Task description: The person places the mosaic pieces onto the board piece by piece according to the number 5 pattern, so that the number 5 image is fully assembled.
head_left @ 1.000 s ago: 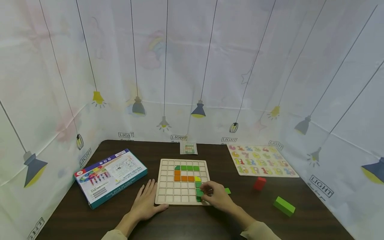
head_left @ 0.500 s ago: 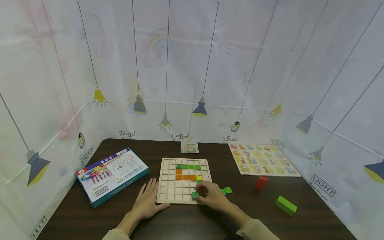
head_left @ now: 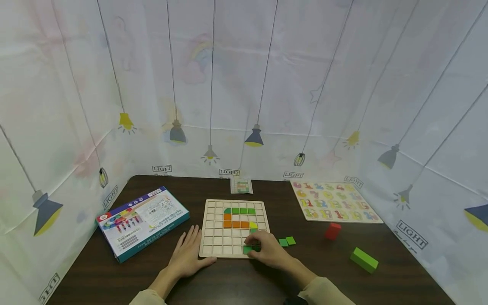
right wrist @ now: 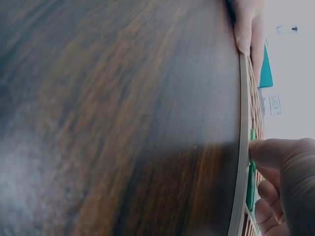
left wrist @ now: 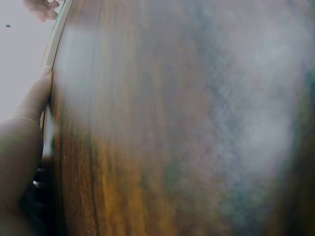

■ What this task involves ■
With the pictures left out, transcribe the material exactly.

■ Response to the exercise ■
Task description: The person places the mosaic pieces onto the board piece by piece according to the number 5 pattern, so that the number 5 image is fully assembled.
head_left @ 1.000 s ago: 
head_left @ 0.500 s ago: 
head_left @ now: 
right wrist @ now: 
left wrist @ now: 

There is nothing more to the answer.